**What you are asked to do:** Needed from the data below: every line from the one with "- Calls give" up to and including the one with "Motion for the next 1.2", repeated exactly and with nothing else.

Top of Data extract

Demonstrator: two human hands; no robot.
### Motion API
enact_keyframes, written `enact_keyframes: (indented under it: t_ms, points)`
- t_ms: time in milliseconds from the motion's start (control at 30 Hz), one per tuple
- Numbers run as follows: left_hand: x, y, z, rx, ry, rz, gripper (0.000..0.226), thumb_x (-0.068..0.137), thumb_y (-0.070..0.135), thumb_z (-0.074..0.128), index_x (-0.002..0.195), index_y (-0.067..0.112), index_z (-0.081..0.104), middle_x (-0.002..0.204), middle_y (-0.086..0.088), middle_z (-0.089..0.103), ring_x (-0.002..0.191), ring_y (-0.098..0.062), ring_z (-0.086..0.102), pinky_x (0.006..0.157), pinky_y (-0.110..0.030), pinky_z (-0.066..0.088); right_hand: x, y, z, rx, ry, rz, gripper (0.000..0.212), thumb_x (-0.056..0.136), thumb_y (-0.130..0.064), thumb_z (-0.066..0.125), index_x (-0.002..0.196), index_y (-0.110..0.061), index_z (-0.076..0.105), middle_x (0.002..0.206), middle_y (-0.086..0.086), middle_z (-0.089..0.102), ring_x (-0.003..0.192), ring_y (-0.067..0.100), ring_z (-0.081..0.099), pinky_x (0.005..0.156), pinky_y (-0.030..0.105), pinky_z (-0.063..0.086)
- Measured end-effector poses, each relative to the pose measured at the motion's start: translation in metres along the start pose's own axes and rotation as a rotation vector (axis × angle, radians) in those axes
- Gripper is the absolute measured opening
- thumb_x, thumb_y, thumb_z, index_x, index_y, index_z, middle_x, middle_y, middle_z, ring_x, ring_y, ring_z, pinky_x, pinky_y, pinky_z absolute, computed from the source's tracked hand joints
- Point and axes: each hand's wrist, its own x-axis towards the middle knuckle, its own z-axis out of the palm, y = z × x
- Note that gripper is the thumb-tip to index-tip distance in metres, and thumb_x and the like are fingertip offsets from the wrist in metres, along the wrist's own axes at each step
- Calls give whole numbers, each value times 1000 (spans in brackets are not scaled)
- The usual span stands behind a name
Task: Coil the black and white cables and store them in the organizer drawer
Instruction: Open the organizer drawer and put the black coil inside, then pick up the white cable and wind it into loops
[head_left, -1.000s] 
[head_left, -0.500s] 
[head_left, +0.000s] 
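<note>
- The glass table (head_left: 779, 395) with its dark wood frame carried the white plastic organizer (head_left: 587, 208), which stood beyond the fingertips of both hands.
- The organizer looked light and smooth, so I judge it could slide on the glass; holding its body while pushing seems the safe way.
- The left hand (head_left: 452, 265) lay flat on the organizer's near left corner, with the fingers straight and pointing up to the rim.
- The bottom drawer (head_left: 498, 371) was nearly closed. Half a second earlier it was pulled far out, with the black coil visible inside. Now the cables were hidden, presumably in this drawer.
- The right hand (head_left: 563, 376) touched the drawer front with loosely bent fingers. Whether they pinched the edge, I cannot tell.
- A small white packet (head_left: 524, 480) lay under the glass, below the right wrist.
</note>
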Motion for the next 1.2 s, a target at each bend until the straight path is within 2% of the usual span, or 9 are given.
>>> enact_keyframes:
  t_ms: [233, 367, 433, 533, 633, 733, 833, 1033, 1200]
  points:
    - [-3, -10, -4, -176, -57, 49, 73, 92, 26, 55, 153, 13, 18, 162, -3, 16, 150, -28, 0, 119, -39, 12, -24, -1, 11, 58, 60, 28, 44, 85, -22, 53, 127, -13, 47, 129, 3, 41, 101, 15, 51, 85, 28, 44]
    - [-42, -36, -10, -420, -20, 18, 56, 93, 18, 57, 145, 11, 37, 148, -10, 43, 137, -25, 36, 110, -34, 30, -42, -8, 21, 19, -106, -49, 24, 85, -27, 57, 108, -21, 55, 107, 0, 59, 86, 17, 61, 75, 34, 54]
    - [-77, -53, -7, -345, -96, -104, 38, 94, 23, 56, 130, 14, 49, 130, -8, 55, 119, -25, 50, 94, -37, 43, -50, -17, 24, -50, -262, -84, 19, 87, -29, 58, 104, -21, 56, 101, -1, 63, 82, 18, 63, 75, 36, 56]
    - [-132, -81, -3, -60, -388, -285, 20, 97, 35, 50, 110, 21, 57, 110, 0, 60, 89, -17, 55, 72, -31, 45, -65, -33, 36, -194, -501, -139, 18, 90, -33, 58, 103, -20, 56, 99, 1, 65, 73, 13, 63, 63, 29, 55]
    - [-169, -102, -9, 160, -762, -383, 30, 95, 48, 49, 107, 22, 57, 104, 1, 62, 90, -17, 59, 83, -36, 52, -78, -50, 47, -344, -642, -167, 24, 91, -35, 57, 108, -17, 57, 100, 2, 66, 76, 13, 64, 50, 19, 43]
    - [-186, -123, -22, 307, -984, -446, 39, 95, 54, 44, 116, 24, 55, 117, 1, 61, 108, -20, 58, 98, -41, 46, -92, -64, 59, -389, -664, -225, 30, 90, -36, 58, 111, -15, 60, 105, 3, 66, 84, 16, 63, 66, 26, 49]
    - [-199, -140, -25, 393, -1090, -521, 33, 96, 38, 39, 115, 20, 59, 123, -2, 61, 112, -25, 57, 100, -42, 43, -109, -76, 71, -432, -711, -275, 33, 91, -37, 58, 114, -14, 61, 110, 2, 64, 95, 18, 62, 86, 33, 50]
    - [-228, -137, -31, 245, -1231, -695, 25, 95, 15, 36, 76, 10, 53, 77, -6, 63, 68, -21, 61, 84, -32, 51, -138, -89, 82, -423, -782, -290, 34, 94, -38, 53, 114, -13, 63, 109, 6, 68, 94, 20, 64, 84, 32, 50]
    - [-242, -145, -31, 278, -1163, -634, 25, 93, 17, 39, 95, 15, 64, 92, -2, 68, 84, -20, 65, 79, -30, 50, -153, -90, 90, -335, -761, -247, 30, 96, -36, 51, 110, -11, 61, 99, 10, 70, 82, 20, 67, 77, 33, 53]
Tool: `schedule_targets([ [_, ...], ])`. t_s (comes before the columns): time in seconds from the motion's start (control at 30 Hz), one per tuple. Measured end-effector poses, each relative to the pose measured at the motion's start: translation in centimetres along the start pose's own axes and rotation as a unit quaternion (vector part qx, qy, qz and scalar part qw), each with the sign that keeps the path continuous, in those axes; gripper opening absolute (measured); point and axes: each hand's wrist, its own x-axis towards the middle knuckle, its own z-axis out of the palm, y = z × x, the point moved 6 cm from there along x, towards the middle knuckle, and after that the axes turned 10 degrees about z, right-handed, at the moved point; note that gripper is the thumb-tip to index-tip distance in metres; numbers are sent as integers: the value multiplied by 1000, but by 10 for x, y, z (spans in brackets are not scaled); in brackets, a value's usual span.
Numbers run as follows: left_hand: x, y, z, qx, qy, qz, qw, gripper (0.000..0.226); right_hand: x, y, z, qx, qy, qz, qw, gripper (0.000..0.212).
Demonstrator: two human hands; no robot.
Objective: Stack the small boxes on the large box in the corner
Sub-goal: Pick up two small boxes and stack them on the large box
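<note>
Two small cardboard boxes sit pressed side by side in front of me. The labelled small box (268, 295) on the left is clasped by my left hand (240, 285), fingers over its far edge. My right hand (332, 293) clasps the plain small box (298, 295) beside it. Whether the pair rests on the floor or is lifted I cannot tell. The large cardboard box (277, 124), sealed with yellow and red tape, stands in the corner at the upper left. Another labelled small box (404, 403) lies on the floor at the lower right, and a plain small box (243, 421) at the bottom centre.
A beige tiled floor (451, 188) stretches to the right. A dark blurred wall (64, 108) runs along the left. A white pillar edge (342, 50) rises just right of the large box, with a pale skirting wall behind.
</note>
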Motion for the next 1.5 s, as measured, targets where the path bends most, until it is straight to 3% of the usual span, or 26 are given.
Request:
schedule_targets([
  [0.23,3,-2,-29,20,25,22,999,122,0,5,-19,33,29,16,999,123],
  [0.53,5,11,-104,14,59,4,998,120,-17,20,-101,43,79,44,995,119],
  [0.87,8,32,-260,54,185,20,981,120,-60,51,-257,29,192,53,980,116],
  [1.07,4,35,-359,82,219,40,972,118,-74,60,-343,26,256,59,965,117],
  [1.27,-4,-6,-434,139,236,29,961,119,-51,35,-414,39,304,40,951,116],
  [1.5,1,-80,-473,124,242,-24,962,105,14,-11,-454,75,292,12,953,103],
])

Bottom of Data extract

**Answer for this exercise:**
- Calls give whole numbers, each value times 1000 (spans in brackets are not scaled)
- The usual span stands behind a name
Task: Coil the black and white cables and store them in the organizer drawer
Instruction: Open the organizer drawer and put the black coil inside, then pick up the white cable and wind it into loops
[head_left, -1.000s] 
[head_left, -0.500s] 
[head_left, +0.000s] 
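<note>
- The glass table (head_left: 779, 395) with its dark wood frame carried the white plastic organizer (head_left: 587, 208), which stood beyond the fingertips of both hands.
- The organizer looked light and smooth, so I judge it could slide on the glass; holding its body while pushing seems the safe way.
- The left hand (head_left: 452, 265) lay flat on the organizer's near left corner, with the fingers straight and pointing up to the rim.
- The bottom drawer (head_left: 498, 371) was nearly closed. Half a second earlier it was pulled far out, with the black coil visible inside. Now the cables were hidden, presumably in this drawer.
- The right hand (head_left: 563, 376) touched the drawer front with loosely bent fingers. Whether they pinched the edge, I cannot tell.
- A small white packet (head_left: 524, 480) lay under the glass, below the right wrist.
</note>
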Motion for the next 1.2 s, a target at each bend until the straight path is within 2% of the usual span, or 9 are given.

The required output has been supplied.